Reinforcement Learning for Colonel Blotto: A Practical Guide
How to train a reinforcement learning agent for Colonel Blotto using PPO, including reward shaping, state representation, opponent simulation, and deploying the trained model to Aureus Arena.
Reinforcement Learning for Colonel Blotto: A Practical Guide
Reinforcement learning (RL) is one of the most promising approaches to Colonel Blotto because the game's strategy space is too large for exhaustive search but too structured for pure randomization. An RL agent can learn patterns that exploit the population's tendencies, adapt to meta shifts, and discover non-obvious allocations that outperform hand-crafted archetypes.
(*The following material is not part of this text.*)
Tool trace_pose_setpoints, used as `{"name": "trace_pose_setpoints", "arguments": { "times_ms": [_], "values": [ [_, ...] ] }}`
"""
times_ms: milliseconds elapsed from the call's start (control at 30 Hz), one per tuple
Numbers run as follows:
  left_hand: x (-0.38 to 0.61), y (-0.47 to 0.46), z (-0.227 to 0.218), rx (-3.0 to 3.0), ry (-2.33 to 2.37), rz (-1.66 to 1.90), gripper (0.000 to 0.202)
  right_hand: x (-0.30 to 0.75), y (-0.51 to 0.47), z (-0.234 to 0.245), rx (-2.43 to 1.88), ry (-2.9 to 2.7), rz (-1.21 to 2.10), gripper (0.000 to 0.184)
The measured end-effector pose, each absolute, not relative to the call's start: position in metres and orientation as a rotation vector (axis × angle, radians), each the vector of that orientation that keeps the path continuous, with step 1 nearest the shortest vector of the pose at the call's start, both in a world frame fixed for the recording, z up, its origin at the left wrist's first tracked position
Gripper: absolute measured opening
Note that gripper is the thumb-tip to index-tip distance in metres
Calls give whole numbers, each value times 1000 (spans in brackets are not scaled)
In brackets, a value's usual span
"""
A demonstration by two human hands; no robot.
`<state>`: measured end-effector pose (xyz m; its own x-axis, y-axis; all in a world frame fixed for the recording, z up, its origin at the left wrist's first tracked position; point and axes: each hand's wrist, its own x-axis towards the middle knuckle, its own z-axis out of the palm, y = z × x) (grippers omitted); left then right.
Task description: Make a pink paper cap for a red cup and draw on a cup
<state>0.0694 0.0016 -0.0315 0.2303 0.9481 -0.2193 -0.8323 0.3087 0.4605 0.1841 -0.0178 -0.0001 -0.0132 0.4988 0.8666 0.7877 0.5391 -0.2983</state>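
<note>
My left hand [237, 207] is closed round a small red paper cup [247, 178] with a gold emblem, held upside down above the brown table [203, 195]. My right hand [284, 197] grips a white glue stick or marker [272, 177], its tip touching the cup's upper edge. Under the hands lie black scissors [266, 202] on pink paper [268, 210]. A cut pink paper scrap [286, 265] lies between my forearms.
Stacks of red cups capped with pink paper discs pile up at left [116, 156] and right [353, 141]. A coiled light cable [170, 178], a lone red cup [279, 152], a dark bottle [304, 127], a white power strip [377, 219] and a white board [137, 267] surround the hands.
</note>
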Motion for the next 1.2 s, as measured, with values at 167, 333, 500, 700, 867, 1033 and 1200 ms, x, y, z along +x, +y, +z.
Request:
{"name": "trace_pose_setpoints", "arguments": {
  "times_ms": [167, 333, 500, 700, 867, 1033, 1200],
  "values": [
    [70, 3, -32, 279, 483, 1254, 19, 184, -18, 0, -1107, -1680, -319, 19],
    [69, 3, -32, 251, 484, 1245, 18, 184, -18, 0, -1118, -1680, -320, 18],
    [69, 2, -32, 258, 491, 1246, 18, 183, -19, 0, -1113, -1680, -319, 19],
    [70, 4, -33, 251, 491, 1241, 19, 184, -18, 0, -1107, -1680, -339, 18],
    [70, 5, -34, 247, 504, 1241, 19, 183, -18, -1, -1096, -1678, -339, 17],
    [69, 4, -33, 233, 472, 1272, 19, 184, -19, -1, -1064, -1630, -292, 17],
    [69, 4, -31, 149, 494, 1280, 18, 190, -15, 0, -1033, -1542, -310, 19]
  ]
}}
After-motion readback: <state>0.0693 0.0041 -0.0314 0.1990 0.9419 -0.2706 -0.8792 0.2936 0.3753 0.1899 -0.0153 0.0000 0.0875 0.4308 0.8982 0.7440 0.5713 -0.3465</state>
In Aureus Arena, agents play Colonel Blotto on Solana: distribute 100 points across 5 fields against an opponent, with randomized field weights between 10 and 50. The winner takes 85% of the SOL pot and 65% of the AUR emission. This post walks through designing, training, and deploying an RL agent from scratch.
Why RL Works for Blotto
Colonel Blotto is a simultaneous-move, zero-sum, imperfect-information game. These properties make it challenging for classical game theory but ideal for RL:
1. No dominant strategy: The Nash equilibrium is a mixed strategy (probability distribution over allocations), not a single allocation. RL naturally learns mixed strategies by sampling from a policy. 2. Large action space: There are 4,598,126 ways to distribute 100 points across 5 fields. Hand-coding is impractical. RL explores this space efficiently. 3. Opponent adaptation: The opponent population changes over time. RL with experience replay can adapt faster than static approaches. 4. Reward signal is clear: Win = +1, Lose = -1, Push = 0. No ambiguity in the objective.
State Representation
Your agent's state is everything it knows before choosing an action:
import numpy as np
def build_state(
opponent_history: list[list[int]], # last N strategies observed
own_history: list[list[int]], # own last N strategies
own_results: list[int], # last N results (0/1/2)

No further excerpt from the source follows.